AT an Institute of Directors dinner this week, the question arose as to when the banks would once again be operating “normally”. No-one, of course, could provide a definitive answer.
However, it is clear that the “new” banks are beginning to make their mark and that the established names must be quickly restored to health to avoid an erosion of their core customer base.
Patience is wearing thin over bonus payments, mis-selling, IT breakdowns and big losses, and the public are more in the mood to do what they have resisted for generations: move their accounts.
The new banks are, by any measure, minnows in the sector, but they have the advantage of being backed by big names. Tesco, Sainsbury’s and Virgin have made it clear that their first steps into this most hostile of environments will not be their last.
It will please the politicians too that “challenger” banks are making progress. Although Sainsbury’s Bank chief Peter Griffiths does not see his bank in those terms, he has unveiled plans to move up a gear and eventually to launch into the mortgage market.
Tesco Bank now has a current account to add to a portfolio of services that will see it make a serious assault on the retail customer base of its high street rivals. And Virgin has made its first underlying profit and is testing a current account that it hopes to launch in the summer.
Virgin has long talked about a flotation. It won’t happen for a while, but when it does it will underpin its commitment to financial services, probably around the same time that Santander UK also comes to market. TSB, spun off from Lloyds, will be first to join the stock market, followed by Williams & Glyn, which is being carved out of Royal Bank of Scotland.
What will be a worry for the latter in particular is that, as its rivals grow, it is heading in the other direction in a deliberate downsizing that will simplify its operations but also make it considerably smaller than the global giant that former boss Fred Goodwin built.

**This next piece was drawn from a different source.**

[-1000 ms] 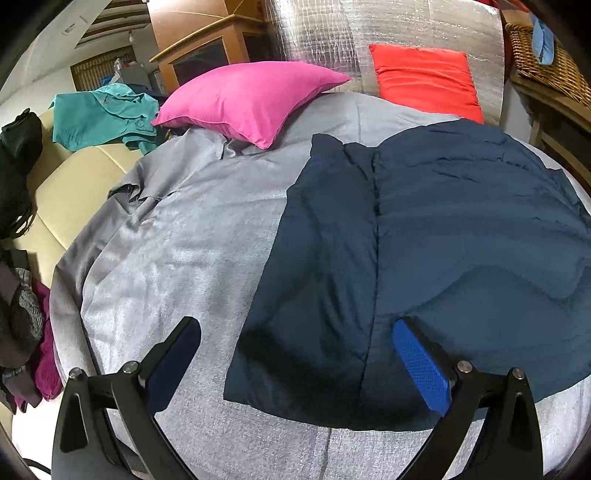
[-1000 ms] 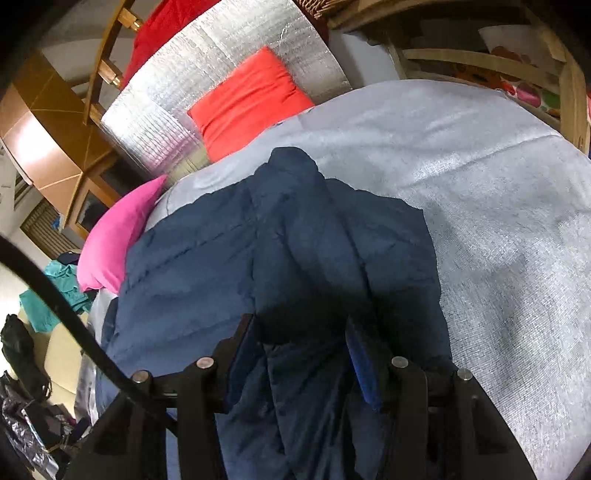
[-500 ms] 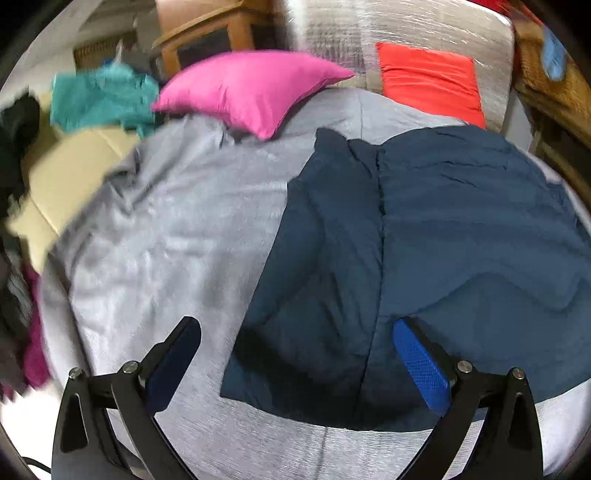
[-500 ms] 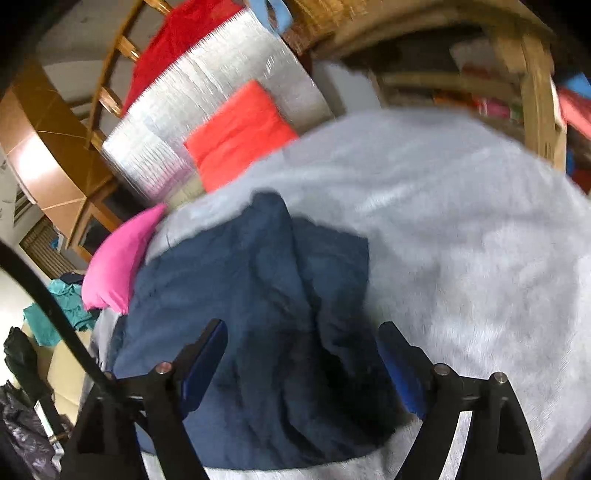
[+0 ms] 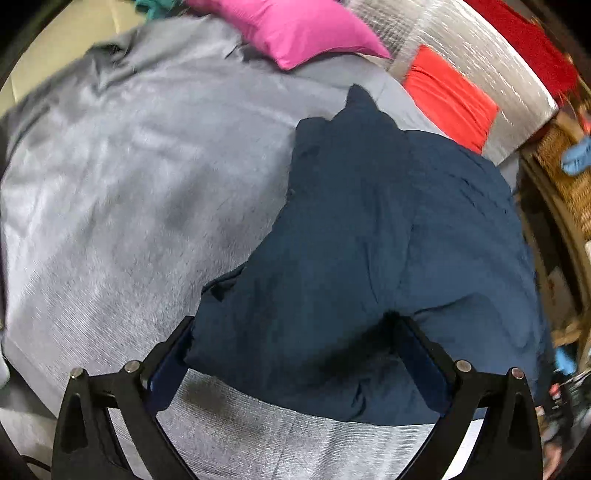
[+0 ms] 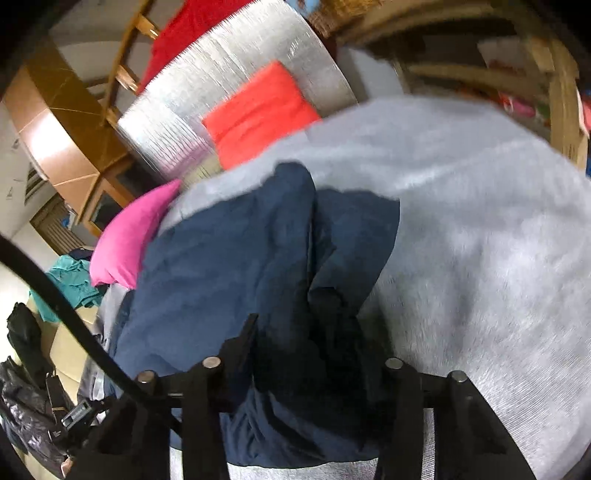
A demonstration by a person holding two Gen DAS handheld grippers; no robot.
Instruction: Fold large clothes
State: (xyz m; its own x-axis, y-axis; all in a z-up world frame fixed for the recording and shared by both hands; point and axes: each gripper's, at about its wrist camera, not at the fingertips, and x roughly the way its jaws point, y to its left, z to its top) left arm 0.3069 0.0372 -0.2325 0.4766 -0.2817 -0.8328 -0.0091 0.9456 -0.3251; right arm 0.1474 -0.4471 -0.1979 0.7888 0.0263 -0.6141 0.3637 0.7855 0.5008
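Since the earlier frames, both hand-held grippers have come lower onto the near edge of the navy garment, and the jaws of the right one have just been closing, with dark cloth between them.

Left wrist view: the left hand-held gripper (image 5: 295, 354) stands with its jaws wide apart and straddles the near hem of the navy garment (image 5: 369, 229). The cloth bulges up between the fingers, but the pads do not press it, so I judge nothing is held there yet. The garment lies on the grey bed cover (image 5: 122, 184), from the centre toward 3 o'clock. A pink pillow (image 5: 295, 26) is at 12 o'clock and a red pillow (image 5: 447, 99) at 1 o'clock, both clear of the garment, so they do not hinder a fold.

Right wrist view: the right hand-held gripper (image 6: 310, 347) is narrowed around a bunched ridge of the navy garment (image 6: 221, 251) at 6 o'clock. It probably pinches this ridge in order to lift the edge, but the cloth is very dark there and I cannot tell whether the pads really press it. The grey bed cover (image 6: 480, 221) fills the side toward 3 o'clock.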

There is talk of it reverting to the NatWest brand in England and Wales, leaving the rump RBS only in Scotland. That would be some transition. But is it the best solution for this once-proud institution?
Scotland needs its companies to grow, not shrink, and while there are special circumstances around RBS it must at some point be allowed and encouraged to scale up in order to compete. Stephen Hester, its former boss, knew this – it must be hoped that if one day an acquirer picks it off, Hester doesn’t return to remind us of his warning.
Big chance for food and drink to join the feast
the food and drink sector is undeniably a success story for Scotland, defying all the jokes about deep-fried Mars bars and even the generally-held view that Scots have a poor diet. Scotland’s larder is stuffed with gems from fruit for fabulous jam to salmon. No-one can be excused not eating well in Scotland – and it need not cost a fortune.
But the figures hide the fact that most food and drink sold is down to one product – whisky – and a campaign launched yesterday aims to correct that imbalance. With industry and government working together in this year of high-profile Scottish events, they will never have a better chance.